(FreedomBeacon.com)- The Department of Justice and the families of the nine people who attended church in Charleston, South Carolina, who were slain six years back have reached a settlement on lawsuits they filed against the federal government.
The total settlement amount is $88 million. The churchgoers were shot by Dylann Roof, who was a white supremacist by his own admission.
The nine people were attending a church service at night at the Emanuel African Methodist Episcopal Church in Charleston. Roof entered the church and shoot inside.
There were 14 plaintiffs in the series of lawsuits that were filed against the FBI by the families of the people who were killed. The lawsuits claimed the FBI was negligent because Roof shouldn’t have been allowed to purchase a gun.

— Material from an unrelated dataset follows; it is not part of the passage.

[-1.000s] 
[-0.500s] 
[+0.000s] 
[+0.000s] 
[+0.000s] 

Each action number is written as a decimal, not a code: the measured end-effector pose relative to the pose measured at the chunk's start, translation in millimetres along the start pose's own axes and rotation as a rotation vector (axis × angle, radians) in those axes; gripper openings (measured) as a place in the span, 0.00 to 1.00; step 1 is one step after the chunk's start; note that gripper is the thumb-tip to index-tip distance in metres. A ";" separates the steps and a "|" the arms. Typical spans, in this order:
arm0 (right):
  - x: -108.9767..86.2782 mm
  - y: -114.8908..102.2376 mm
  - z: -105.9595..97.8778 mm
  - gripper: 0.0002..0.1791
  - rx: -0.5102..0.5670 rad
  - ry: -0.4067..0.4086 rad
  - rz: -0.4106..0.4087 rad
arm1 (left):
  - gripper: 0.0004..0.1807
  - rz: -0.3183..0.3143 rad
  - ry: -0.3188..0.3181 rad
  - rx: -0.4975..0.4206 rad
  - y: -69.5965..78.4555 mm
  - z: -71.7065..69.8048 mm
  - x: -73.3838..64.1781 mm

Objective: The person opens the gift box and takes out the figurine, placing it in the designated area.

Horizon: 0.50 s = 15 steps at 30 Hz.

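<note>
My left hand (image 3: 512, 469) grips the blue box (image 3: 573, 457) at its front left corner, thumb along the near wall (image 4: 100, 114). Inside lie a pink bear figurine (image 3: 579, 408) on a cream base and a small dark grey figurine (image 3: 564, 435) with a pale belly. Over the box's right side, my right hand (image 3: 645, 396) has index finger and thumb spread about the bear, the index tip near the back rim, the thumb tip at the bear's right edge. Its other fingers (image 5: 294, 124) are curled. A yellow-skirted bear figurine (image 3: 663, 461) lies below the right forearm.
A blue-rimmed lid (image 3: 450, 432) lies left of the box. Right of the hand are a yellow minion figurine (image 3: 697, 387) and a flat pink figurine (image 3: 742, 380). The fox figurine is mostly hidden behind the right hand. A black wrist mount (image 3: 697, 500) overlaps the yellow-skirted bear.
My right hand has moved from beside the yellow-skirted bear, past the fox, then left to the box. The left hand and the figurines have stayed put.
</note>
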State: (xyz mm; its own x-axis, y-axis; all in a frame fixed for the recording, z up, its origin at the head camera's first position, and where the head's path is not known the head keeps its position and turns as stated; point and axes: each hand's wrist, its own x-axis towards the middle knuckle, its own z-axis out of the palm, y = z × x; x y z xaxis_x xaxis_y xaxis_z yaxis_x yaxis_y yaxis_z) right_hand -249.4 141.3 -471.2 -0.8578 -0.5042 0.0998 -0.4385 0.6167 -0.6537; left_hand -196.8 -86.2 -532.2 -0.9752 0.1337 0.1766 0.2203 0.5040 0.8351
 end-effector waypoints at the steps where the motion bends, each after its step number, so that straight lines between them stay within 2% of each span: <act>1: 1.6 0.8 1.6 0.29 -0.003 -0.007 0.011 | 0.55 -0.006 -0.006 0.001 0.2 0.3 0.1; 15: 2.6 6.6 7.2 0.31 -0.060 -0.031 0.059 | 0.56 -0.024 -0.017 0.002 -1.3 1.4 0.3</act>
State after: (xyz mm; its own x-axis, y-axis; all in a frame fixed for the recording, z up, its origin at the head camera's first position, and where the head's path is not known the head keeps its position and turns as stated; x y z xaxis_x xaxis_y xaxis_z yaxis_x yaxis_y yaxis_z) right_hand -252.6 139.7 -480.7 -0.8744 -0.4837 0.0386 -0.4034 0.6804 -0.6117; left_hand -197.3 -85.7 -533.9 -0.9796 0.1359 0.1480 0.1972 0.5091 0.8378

Roof had a felony charge against him when he filed for a gun license in South Carolina. The FBI’s background check should’ve picked up on the charge, but they never did.
That allowed Roof to purchase a Glock 41, which he then used only two months after he purchased it to shoot inside the historically Black church.
The DOJ said that the survivors in the case will receive a settlement of $5 million each. The families of the people who were killed in the church will receive an amount that ranges between $6 million and $7.5 million.
In announcing the settlement, Merrick Garland, the U.S. attorney general, said:
“The mass shooting at Mother Emanuel AME Church was a horrific hate crime that caused immeasurable suffering for the families of the victims and the survivors. Since the day of the shooting, the Justice Department has sought to bring justice to the community, first by a successful hate crime prosecution and today by settling civil claims.”
The daughter of one of the people who was killed, the Reverend Clementa Pinckney, said that the settlement the DOJ agreed to and the fact that they were so aggressive in pursuing hate crime charges against Roof, is allowing the country to move the needle forward a bit in acknowledging the racism that’s still prevalent in the country.
“For the first time, I think, in so long … as a young African American woman to see the government acknowledge the fact that racism still exists and how prevalent it is in our community and then actively try to combat it in every way that they can and to acknowledge that gun violence is an issue and to do everything they can to correct a mistake … is so important.”
Four years ago, Roof decided to plead guilty to the nine counts of murder that were brought against him, along with a weapons charge and three additional counts of attempted murder. He allegedly spent months planning the attack on the church.
Roof was sentenced to be executed for committing a federal hate crime, the first person in history who has received that sentence.
This August, he lost an appeal of both his sentence and conviction.